* _Problem to work on_
How many lines in the records below include "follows"? Answer with the number only.

* _Dataset records_
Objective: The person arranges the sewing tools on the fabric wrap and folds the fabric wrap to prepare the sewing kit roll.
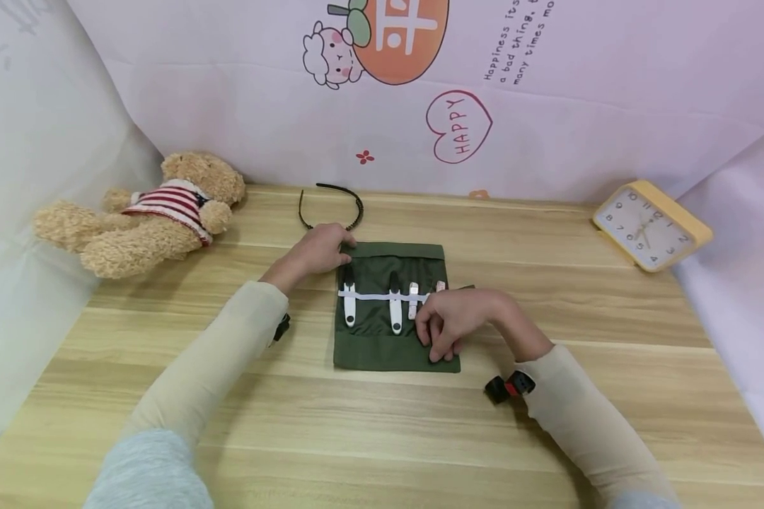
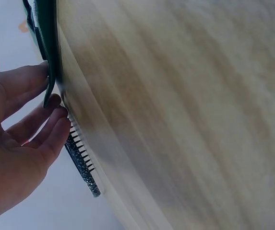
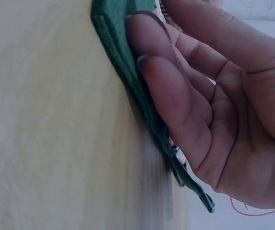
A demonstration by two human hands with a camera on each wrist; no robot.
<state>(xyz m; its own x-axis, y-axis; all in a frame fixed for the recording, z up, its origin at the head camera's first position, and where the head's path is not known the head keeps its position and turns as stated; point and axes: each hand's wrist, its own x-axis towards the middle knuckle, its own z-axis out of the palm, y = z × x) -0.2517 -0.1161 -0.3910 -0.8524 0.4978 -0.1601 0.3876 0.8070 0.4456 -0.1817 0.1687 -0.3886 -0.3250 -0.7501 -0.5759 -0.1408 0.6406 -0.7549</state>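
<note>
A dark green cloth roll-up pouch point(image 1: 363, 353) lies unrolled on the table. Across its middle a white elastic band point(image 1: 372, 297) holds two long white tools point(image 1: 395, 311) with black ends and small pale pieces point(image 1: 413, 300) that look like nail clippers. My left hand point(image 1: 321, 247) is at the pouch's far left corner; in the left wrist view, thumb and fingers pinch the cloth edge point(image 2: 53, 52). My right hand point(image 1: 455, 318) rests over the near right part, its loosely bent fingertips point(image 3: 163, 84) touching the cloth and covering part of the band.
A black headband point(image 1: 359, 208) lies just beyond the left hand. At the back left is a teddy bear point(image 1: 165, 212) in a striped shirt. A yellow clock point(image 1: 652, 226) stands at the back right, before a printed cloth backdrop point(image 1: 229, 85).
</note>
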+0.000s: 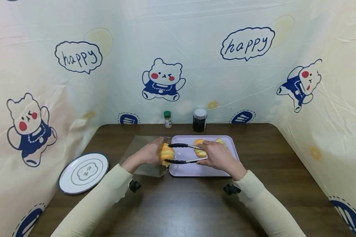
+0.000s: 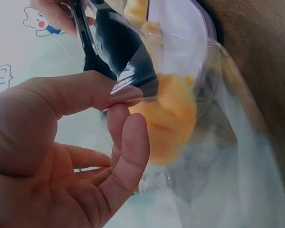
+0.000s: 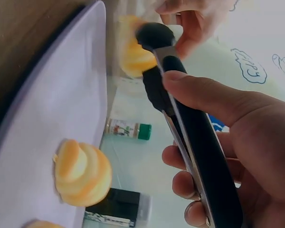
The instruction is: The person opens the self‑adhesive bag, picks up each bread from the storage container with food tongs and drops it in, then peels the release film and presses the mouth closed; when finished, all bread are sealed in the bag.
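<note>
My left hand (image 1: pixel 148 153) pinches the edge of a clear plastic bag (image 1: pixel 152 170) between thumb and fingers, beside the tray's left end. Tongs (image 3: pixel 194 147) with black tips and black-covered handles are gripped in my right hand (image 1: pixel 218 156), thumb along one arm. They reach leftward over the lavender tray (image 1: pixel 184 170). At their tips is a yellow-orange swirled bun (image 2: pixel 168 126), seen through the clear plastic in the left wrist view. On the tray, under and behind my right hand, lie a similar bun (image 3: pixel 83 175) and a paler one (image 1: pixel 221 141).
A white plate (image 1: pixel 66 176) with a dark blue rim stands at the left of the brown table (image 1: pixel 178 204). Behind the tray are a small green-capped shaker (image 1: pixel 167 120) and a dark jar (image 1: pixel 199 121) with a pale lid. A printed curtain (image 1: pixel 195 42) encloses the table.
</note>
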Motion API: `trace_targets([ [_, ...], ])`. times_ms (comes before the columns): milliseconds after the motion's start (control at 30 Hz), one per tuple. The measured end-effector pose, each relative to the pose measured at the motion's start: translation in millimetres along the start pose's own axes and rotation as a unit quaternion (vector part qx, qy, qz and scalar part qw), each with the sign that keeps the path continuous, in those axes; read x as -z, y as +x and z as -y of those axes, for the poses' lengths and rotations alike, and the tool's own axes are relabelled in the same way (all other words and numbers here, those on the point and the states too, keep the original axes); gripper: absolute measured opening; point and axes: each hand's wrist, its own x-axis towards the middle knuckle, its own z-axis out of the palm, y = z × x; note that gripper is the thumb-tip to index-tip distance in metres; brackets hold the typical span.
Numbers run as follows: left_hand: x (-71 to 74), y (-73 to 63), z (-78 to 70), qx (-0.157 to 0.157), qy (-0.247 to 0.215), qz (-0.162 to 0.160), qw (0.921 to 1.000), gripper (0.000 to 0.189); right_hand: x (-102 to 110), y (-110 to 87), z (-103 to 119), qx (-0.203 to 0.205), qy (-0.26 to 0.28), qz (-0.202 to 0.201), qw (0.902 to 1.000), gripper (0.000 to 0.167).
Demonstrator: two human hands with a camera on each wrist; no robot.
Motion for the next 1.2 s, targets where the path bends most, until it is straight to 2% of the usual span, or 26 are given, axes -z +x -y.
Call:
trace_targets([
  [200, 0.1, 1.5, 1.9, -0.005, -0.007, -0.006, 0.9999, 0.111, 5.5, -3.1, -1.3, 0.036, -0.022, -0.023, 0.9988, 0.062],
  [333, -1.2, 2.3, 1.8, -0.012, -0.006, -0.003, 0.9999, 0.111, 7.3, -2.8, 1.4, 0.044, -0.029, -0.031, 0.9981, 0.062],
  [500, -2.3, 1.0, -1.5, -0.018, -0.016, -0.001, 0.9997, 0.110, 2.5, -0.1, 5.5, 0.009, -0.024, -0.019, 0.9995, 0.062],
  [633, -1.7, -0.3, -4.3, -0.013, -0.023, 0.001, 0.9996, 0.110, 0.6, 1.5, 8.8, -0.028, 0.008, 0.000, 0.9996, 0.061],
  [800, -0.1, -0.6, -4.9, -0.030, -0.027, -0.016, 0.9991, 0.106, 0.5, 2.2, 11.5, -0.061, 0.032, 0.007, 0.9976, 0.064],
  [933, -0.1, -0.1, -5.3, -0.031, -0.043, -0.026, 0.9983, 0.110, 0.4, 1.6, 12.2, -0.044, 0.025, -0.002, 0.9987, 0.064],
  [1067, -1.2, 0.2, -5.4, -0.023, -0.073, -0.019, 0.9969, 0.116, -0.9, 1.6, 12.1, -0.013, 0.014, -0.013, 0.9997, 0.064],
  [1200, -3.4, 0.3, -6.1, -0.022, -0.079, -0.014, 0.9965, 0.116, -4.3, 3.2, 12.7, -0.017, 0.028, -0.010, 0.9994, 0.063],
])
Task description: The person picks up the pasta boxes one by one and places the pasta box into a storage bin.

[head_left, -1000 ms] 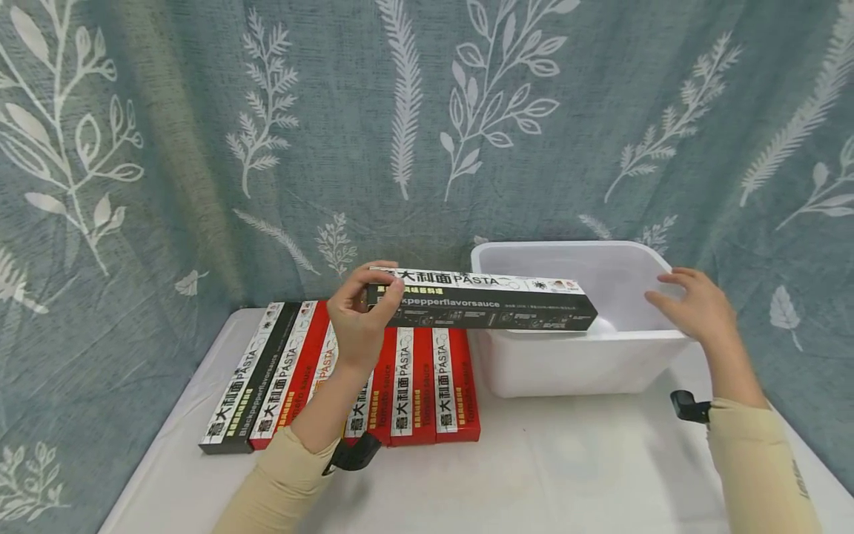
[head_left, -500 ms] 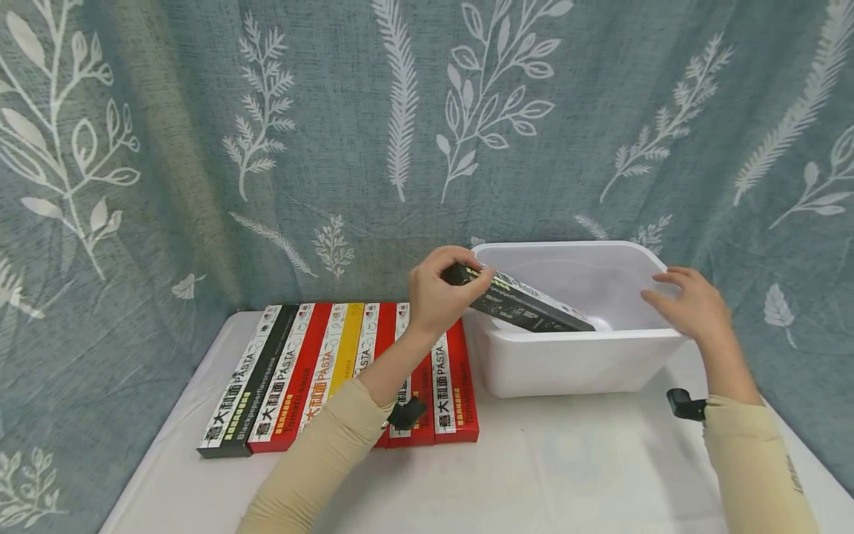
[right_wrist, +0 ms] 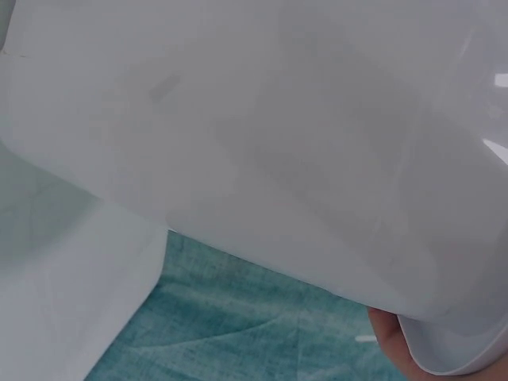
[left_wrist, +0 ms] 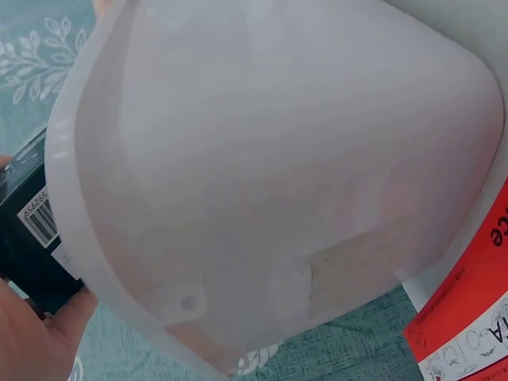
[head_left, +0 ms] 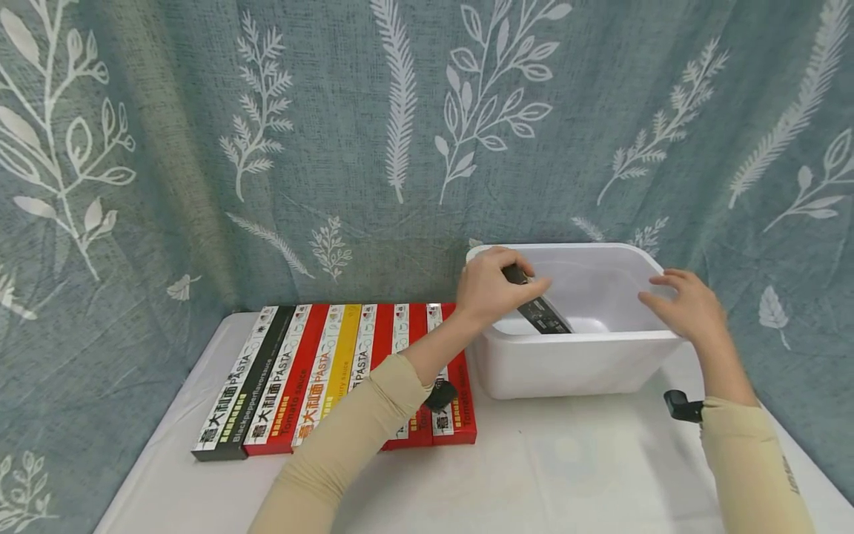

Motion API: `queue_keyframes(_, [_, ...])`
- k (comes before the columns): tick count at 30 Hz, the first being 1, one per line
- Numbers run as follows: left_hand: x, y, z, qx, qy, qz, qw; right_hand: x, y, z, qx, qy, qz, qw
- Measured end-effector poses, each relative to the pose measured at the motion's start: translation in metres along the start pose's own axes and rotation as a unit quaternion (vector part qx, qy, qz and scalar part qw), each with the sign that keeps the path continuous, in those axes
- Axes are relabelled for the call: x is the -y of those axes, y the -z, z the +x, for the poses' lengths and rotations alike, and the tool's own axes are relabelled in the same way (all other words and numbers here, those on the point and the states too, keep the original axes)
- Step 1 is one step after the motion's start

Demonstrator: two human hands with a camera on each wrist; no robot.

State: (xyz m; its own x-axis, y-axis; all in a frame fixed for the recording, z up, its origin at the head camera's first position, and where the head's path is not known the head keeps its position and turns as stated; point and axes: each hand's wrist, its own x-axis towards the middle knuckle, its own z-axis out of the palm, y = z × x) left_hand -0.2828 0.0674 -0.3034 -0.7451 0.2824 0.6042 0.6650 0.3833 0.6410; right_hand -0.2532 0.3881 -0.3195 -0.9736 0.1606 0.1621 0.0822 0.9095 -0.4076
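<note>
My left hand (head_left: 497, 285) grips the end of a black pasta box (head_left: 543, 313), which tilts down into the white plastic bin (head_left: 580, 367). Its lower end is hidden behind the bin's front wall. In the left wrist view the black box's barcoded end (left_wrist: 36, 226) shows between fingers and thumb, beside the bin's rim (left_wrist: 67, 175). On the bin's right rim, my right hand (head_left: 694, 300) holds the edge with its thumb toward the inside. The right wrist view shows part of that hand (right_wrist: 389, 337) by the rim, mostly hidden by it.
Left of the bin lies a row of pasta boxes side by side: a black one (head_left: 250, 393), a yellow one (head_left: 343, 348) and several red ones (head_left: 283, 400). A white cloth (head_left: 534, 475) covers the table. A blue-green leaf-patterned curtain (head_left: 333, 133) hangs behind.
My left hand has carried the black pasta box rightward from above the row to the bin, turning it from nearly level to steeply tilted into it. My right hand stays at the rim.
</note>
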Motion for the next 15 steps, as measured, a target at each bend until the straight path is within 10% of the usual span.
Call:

* _Exercise solution_
2